2.1 Résultats de l’enquête psychosociologique et constats cliniques

Notre enquête a été élaborée en vue d’une étude différentielle des jeunes ayant vécu un placement et des jeunes n’ayant pas quitté le domicile familial.

Sur la population ayant répondu au questionnaire, 60% n’ont jamais été placés et 40% ont été placés dont 38% pendant l’enfance et 62% pendant l’adolescence.

Peu de différences significatives apparaissent entre ces deux populations au cours de l’analyse statistique.

L’étude des données objectives montre que le nombre d’incarcérations et l’âge de la première incarcération différent significativement : les jeunes placés sont incarcérés plus souvent en tant que mineur et ont été condamnés à un nombre plus important de peines d’emprisonnement. Nous pressentons que l’incarcération s’inscrit dans la logique d’un parcours délictueux entamé au moment du pubertaire mais aussi que la "démission" parentale favoriserait des mesures d’enfermement et d’exclusion sociale.

Les secondes différences significatives sont subjectives cette fois : les jeunes placés déclarent en plus grand nombre avoir subi des violences et ils montrent plus d’ambivalence quant à l’appréciation de leur enfance sur une échelle de bonheur.

L’intérêt de ces items ne porte pas sur le contenu ni sur la réalité des faits mais sur la possibilité d’annoncer avoir vécu des événements traumatiques et de sortir du monde idéalisé de l’enfance.

L’accès à une position subjectivée, différenciée, sensible semble plus fréquent chez les jeunes ayant vécu un placement.

Qu’en est-il dans la clinique ? Nos observations confirment-elles un processus de subjectivation plus avancé chez les jeunes ayant été placés ?

Sur les neuf jeunes parvenus au terme du cycle d’entretiens, deux ont été placés enfant – Mario et Adjib -, un a été placé au moment de l’entrée en adolescence – Mimoun – et deux ont vécu en internat scolaire à la demande parentale. Nous avons estimé que nous pouvions rattacher ces deux derniers au groupe des jeunes ayant vécu un placement, ceci en tenant compte du fait de la spécificité de la séparation, du passage d’un univers familial à un univers institutionnel.
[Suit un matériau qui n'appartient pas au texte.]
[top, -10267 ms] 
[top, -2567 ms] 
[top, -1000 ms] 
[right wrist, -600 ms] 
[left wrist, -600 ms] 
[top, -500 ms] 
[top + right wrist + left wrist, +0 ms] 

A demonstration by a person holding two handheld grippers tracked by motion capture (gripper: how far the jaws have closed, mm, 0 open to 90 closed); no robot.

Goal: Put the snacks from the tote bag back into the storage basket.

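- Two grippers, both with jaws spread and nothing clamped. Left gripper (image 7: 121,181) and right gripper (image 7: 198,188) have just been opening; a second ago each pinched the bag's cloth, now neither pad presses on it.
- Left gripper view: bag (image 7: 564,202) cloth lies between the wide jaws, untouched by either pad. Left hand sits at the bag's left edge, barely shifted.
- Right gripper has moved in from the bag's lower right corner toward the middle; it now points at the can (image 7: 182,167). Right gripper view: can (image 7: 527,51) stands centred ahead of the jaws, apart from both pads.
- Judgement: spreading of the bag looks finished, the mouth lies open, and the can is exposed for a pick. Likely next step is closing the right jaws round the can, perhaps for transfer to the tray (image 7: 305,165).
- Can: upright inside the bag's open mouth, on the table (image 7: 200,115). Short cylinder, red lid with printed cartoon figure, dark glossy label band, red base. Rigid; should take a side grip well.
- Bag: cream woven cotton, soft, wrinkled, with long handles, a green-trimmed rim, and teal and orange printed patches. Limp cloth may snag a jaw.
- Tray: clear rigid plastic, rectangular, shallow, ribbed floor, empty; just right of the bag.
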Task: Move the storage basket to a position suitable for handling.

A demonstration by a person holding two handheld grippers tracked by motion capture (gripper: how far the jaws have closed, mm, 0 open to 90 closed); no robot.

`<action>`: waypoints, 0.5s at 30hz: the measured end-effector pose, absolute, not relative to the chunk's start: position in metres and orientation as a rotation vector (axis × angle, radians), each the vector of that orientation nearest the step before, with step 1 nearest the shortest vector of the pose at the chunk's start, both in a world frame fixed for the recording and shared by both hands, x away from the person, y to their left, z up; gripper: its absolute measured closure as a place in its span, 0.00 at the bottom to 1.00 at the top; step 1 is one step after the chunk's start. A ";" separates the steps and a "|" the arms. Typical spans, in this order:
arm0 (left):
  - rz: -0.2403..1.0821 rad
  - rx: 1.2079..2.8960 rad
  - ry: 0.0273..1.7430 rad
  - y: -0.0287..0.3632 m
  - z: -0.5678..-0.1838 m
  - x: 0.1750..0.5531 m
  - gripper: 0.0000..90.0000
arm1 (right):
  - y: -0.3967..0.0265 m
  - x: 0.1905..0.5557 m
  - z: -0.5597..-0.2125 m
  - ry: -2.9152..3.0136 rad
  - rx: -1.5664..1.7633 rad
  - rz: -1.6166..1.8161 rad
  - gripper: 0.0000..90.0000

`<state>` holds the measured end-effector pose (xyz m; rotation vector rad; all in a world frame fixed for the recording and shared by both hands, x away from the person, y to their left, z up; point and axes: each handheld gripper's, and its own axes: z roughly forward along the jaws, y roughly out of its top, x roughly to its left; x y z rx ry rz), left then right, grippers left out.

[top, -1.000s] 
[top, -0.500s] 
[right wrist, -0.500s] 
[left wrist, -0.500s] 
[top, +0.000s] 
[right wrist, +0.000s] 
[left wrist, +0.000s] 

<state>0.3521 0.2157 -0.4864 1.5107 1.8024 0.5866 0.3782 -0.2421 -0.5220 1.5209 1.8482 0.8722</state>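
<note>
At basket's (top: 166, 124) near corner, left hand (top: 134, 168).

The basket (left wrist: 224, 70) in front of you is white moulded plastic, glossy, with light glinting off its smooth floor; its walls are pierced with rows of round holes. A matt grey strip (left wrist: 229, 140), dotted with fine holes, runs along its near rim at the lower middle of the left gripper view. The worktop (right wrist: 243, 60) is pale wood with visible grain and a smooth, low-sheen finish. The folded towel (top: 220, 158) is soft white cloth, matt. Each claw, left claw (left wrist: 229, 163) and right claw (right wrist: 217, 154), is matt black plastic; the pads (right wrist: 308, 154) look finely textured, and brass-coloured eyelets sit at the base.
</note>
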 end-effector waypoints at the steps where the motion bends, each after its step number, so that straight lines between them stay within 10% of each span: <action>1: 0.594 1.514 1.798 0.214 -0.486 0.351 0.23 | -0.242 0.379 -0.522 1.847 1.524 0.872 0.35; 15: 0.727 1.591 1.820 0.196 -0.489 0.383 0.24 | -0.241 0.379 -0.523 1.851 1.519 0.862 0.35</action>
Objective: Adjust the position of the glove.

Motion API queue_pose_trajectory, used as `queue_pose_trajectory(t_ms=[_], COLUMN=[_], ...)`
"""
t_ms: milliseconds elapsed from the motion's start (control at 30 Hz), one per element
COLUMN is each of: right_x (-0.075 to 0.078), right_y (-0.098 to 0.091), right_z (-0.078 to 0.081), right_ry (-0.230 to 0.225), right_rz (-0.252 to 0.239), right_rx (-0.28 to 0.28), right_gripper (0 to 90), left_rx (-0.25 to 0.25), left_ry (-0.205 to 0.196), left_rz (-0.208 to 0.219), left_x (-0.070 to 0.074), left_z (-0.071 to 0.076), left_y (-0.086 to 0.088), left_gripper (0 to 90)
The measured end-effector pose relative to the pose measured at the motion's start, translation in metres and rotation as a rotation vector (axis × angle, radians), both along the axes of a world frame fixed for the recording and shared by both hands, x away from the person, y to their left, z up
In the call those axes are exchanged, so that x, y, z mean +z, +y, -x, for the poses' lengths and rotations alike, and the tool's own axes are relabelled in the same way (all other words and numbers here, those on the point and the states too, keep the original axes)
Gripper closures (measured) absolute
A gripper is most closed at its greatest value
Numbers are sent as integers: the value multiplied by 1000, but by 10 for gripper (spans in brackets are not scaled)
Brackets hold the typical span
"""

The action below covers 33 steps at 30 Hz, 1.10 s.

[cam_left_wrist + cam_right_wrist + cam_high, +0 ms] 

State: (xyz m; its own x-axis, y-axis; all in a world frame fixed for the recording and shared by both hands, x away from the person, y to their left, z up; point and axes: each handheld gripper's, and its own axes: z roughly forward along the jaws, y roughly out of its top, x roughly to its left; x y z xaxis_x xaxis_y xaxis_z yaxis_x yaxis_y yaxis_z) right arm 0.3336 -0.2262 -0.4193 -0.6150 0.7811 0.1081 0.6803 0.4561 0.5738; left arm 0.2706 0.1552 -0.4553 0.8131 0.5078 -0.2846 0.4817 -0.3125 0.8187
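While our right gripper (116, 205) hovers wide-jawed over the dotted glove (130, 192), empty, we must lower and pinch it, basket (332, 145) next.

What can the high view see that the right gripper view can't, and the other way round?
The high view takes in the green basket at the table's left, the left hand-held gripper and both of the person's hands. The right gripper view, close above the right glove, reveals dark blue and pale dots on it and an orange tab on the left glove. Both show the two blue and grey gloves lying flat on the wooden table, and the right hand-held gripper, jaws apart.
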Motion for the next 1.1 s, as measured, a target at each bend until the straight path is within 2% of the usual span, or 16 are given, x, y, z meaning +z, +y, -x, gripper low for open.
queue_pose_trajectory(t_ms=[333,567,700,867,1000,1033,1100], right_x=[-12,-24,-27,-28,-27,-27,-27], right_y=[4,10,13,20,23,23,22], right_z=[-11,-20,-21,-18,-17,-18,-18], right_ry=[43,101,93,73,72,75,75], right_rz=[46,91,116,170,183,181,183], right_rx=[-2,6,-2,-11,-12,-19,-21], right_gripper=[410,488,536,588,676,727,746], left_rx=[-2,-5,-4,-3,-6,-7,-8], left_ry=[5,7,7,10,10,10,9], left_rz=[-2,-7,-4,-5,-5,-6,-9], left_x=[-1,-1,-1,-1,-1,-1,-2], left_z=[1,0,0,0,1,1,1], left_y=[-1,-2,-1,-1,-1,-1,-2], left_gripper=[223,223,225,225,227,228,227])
Nous relevons chez les trois premiers des capacités à historiciser que nous ne trouvons pas ailleurs, d’accession à une chronologie temporelle, de liens avec des données objectives de la vie.

Les deux derniers ont pu juxtaposer des événements dans une première tentative de création d’une histoire.

Les quatre jeunes restants, non placés n’ont pas de représentation du présent, encore moins d’un déroulement orienté du temps.

Cette population de jeunes ayant connu un placement présente des caractéristiques dans l’échantillon de l’enquête et dans le groupe de recherche clinique. La réalisation d’un travail de secondarisation, de reconstruction d’une histoire plus ou moins subjectivée a abouti.